Within the entries below, find every line that has the string "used", then copy it.

▶ **Data shown**:
- - - -

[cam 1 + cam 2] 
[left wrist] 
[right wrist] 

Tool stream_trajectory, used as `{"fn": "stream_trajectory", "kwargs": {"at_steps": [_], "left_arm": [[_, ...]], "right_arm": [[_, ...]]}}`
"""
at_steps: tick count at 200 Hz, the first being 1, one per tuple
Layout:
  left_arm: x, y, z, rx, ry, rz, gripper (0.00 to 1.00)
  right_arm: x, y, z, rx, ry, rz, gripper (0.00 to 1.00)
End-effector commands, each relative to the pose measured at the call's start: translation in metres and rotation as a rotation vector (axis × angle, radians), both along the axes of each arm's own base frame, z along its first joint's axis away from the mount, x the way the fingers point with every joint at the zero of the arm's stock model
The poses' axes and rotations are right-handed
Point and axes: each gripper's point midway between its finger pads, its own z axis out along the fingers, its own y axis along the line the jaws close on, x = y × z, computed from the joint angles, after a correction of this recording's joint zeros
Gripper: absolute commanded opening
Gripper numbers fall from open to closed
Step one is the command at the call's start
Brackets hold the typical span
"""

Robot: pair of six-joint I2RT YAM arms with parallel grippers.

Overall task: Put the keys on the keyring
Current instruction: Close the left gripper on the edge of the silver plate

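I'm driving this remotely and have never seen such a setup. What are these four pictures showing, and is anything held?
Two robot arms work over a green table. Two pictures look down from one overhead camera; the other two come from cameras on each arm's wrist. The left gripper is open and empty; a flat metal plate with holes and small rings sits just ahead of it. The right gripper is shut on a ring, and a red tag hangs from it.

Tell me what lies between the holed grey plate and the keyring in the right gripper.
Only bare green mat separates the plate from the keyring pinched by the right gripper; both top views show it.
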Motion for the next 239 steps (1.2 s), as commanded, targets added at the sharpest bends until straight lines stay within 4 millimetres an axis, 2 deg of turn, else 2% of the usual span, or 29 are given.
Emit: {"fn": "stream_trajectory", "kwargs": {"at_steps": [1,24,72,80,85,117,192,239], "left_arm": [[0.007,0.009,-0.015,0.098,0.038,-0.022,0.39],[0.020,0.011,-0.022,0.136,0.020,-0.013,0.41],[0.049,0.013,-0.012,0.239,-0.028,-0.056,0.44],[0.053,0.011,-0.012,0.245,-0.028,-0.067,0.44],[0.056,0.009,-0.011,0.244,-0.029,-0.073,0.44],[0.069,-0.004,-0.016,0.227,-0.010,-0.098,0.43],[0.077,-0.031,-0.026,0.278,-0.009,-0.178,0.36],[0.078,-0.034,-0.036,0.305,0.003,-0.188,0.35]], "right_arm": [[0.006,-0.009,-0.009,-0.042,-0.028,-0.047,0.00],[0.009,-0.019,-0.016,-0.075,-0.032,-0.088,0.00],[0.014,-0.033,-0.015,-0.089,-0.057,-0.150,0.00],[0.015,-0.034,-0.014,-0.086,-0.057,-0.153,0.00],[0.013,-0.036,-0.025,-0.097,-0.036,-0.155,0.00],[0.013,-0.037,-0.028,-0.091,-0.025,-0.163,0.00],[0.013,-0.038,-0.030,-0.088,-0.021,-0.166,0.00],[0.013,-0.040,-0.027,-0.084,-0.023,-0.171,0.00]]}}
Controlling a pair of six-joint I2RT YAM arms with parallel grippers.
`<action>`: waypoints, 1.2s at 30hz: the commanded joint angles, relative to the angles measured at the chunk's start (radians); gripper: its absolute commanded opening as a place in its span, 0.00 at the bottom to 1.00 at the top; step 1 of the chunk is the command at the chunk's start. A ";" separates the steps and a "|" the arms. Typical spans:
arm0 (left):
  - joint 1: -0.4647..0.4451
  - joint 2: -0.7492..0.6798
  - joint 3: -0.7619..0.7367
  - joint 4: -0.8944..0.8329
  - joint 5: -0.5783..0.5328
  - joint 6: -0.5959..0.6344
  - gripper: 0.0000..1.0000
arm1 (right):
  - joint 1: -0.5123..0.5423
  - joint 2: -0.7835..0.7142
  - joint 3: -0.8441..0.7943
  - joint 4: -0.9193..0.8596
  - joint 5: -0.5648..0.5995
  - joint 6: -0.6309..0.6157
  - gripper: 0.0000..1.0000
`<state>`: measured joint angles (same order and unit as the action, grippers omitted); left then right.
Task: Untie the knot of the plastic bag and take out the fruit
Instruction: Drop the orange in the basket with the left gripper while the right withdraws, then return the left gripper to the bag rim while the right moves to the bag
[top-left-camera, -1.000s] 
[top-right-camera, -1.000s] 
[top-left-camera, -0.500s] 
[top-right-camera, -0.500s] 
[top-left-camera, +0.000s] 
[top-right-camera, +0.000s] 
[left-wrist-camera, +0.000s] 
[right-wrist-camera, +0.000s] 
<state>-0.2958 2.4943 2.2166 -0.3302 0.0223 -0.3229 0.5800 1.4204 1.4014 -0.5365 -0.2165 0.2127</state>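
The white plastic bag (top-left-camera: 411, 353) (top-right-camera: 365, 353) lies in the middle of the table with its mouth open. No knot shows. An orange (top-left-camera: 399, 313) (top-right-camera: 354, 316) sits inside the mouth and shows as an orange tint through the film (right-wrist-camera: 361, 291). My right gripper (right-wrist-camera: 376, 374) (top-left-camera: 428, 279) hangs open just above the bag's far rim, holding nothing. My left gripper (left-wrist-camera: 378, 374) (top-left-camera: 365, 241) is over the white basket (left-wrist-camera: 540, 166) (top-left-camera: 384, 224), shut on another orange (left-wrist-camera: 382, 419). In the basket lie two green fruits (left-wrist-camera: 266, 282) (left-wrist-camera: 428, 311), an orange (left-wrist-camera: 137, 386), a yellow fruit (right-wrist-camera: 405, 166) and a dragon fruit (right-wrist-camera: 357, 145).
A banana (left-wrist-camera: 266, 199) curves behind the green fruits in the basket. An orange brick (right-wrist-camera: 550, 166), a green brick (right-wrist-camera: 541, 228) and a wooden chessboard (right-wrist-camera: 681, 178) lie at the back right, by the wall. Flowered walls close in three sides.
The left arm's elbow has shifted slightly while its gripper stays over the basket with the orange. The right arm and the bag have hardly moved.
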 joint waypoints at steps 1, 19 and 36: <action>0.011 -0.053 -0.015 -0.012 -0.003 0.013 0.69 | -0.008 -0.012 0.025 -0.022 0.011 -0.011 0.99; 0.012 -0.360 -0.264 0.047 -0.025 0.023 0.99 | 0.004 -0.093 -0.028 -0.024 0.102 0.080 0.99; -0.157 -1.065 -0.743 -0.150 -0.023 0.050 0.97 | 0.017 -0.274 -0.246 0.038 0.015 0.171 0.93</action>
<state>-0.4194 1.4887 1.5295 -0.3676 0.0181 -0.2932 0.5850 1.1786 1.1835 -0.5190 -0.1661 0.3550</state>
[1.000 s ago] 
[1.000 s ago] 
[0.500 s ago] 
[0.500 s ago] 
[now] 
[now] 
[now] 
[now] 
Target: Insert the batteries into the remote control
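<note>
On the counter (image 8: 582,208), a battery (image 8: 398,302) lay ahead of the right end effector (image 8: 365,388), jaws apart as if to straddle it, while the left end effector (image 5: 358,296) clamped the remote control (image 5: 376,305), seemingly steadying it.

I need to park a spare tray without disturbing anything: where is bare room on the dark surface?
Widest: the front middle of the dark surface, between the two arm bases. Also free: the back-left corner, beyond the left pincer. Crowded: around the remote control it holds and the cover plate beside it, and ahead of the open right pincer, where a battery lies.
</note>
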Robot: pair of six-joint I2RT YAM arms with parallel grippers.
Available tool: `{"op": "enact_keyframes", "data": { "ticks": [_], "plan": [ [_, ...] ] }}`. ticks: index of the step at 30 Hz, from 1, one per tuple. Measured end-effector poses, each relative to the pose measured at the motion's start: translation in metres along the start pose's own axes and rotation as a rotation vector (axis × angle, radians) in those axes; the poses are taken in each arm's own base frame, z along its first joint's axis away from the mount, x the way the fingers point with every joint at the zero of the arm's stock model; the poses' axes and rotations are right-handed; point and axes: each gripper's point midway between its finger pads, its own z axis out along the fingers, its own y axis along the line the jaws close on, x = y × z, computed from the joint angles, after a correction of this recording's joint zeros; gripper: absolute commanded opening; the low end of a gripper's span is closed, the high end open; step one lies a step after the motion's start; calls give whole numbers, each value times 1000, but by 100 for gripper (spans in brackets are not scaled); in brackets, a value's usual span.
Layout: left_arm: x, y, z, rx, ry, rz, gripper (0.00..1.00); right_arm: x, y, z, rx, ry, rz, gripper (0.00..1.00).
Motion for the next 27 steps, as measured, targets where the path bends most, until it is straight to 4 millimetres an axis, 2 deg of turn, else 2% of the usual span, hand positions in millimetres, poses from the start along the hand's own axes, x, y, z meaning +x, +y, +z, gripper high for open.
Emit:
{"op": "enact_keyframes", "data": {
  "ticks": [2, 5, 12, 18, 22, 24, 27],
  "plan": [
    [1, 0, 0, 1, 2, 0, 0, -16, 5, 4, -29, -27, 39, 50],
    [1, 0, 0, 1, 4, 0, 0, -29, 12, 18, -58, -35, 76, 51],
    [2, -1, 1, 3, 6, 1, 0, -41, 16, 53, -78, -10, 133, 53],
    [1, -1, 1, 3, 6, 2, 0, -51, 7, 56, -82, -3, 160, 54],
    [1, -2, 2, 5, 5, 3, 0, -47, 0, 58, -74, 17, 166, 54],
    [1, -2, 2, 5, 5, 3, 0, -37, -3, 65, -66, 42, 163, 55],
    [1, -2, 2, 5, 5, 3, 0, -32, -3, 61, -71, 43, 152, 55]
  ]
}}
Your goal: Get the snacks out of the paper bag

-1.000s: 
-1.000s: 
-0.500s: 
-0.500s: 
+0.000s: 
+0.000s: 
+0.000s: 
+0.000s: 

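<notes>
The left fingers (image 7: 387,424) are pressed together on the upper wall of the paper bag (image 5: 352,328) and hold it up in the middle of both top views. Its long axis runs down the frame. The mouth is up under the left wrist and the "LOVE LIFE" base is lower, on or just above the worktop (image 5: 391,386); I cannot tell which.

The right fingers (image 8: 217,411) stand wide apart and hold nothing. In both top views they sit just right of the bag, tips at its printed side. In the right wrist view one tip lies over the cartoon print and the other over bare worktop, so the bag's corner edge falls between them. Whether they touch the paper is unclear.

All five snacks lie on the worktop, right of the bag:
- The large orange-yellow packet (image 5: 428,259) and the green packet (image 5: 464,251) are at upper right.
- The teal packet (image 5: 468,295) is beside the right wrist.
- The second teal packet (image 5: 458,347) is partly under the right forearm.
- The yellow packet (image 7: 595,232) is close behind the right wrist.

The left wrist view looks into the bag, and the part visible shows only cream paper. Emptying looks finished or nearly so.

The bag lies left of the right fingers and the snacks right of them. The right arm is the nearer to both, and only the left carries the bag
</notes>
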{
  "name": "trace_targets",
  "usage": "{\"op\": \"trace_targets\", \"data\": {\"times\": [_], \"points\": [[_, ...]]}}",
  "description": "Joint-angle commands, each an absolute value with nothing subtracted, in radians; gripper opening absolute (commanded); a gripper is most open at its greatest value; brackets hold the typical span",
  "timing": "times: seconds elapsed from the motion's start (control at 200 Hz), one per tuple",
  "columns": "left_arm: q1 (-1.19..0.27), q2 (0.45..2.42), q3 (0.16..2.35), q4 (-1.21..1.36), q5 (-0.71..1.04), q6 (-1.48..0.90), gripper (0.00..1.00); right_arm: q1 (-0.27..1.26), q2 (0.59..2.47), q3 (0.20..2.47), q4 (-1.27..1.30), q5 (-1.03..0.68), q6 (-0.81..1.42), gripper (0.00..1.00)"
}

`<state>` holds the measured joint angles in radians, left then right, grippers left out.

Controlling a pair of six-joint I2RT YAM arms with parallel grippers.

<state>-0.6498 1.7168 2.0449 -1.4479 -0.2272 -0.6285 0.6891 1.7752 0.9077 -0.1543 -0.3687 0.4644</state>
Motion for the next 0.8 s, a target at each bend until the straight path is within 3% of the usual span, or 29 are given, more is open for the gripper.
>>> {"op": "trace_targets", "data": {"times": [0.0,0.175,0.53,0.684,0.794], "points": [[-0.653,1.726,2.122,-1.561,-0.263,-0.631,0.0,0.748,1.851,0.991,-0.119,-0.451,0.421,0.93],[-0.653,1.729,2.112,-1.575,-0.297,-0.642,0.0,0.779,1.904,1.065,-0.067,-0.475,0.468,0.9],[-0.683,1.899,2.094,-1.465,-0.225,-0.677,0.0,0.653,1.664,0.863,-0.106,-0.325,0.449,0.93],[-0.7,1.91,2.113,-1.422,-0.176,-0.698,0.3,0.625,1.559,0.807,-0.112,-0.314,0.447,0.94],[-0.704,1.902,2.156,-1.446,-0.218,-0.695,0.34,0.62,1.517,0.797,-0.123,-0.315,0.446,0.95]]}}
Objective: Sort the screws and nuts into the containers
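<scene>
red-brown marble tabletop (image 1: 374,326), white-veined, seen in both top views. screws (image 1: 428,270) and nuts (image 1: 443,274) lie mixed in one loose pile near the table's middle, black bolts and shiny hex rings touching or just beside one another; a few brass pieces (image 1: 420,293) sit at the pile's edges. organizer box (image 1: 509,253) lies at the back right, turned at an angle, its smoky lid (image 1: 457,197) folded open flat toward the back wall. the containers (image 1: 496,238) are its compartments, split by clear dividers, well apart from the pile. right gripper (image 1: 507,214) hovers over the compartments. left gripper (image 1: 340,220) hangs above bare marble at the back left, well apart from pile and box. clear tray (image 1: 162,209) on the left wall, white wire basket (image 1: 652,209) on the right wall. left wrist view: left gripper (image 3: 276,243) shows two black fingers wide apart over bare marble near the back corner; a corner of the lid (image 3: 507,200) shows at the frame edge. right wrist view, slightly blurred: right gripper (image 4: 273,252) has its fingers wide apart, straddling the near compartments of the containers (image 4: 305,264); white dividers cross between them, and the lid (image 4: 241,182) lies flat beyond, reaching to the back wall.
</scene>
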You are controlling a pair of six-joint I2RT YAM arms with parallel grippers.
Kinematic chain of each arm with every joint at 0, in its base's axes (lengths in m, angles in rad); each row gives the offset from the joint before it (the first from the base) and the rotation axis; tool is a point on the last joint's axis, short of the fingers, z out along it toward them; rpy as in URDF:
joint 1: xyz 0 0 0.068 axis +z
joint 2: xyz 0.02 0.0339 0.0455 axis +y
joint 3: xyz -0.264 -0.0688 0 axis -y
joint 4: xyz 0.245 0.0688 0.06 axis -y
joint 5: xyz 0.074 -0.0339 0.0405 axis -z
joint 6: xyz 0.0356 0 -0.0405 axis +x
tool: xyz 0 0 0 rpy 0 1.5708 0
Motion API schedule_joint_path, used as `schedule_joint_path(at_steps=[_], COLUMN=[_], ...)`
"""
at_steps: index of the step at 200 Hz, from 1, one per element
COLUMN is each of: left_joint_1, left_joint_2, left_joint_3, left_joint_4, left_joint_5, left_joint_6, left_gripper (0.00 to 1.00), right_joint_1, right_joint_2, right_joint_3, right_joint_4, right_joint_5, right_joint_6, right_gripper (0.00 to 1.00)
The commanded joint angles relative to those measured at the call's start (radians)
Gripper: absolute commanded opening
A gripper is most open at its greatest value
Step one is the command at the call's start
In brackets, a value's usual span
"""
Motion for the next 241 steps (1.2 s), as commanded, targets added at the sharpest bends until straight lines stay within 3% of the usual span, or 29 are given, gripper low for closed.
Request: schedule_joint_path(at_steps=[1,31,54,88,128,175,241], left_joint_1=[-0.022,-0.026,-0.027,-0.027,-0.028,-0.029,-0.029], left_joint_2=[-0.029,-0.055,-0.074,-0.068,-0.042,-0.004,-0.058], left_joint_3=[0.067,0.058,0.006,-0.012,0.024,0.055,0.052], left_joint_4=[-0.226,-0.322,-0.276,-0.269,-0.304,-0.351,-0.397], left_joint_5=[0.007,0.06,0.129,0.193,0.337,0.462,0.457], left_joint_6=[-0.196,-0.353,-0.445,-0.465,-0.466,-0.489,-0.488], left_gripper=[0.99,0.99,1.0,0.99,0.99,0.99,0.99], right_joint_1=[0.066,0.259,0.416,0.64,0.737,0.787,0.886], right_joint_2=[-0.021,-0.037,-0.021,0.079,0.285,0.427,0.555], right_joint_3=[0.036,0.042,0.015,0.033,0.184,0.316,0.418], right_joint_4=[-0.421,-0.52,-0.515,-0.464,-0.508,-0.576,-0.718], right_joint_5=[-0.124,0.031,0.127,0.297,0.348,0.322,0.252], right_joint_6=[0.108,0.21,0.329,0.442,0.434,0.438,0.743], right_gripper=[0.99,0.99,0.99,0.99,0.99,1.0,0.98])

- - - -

▶ **Answer to this problem**:
Tool stream_trajectory, used as `{"fn": "stream_trajectory", "kwargs": {"at_steps": [_], "left_arm": [[_, ...]], "right_arm": [[_, ...]]}}`
Motion API schedule_joint_path, used as `schedule_joint_path(at_steps=[_], COLUMN=[_], ...)`

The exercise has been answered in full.